▶ **Goal of the exercise**: Taking the lines below one at a time, count those with the string "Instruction" and give the result alone.

(Stored data)
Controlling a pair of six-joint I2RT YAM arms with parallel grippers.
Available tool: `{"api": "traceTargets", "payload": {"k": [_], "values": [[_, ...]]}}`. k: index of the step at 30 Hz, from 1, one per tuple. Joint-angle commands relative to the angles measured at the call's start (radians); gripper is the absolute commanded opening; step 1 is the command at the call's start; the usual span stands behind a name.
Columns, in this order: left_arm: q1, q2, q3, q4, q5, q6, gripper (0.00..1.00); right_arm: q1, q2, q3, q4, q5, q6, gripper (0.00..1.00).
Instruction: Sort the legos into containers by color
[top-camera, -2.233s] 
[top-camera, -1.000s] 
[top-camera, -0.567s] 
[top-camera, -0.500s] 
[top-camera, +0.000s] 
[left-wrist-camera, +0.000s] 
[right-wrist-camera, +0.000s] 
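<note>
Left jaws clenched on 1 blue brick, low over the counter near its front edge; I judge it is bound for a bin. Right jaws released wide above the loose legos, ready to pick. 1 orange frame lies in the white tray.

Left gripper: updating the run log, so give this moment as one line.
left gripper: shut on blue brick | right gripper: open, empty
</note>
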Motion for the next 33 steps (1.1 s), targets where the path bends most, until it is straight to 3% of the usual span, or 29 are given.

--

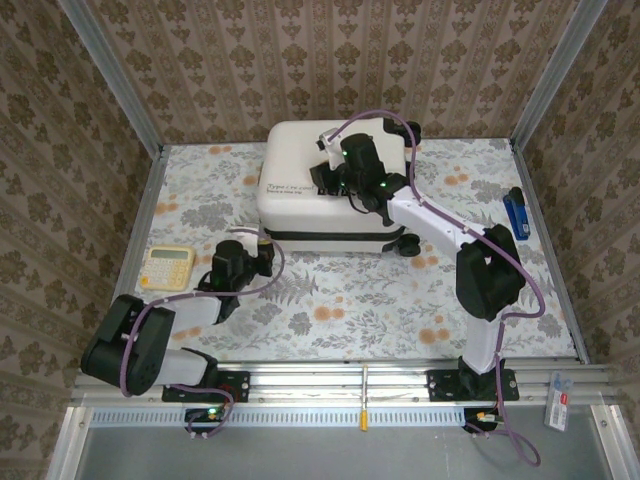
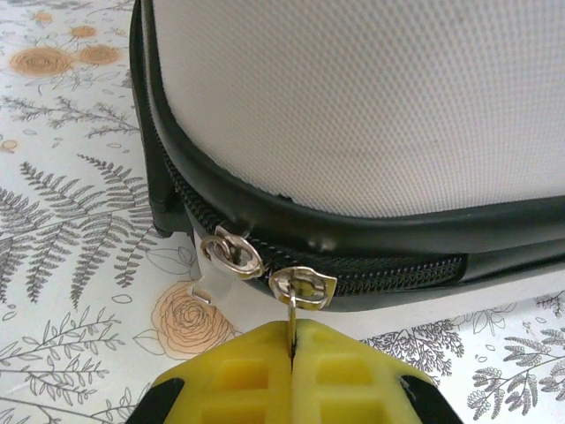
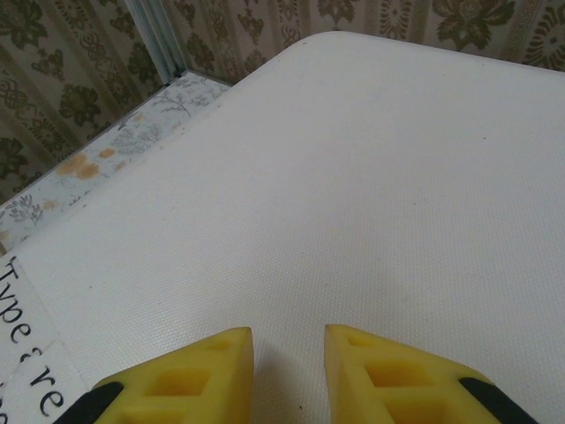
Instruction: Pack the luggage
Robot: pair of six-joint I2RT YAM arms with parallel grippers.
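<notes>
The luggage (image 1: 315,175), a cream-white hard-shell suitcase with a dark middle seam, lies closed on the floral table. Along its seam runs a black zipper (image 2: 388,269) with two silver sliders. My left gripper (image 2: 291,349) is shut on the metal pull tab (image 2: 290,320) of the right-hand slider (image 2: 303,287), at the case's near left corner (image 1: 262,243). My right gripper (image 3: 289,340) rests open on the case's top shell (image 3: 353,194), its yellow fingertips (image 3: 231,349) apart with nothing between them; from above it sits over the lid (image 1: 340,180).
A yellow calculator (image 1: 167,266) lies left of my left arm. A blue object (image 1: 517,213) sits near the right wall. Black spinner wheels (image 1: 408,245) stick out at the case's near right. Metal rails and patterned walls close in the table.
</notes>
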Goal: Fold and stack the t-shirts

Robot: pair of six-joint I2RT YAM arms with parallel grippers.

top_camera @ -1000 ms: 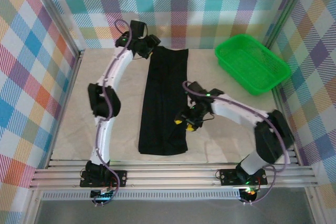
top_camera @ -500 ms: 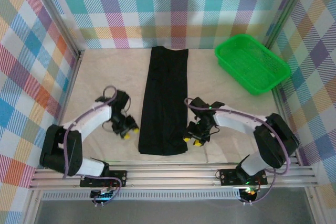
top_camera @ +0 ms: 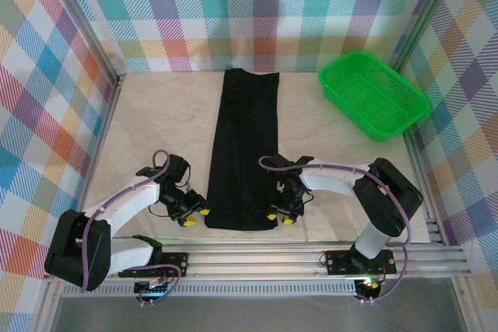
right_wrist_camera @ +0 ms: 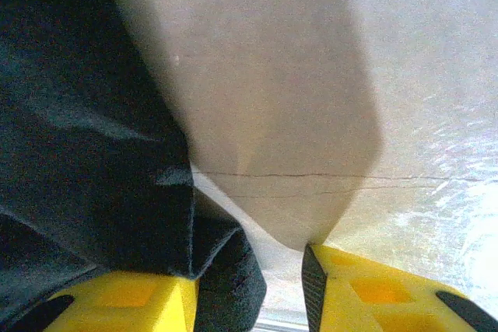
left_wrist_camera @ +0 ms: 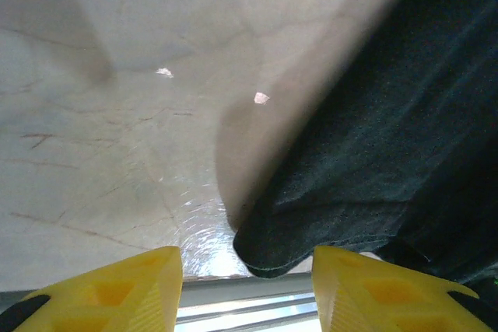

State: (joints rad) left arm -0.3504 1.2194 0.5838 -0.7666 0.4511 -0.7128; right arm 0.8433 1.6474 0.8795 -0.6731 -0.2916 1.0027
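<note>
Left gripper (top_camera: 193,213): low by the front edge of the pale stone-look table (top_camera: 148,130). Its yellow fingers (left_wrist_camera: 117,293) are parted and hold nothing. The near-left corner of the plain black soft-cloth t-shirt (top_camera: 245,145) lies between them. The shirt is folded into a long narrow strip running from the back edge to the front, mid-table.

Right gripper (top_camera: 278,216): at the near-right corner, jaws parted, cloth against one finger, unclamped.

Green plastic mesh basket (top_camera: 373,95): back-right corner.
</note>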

▶ **Expected answer**: 2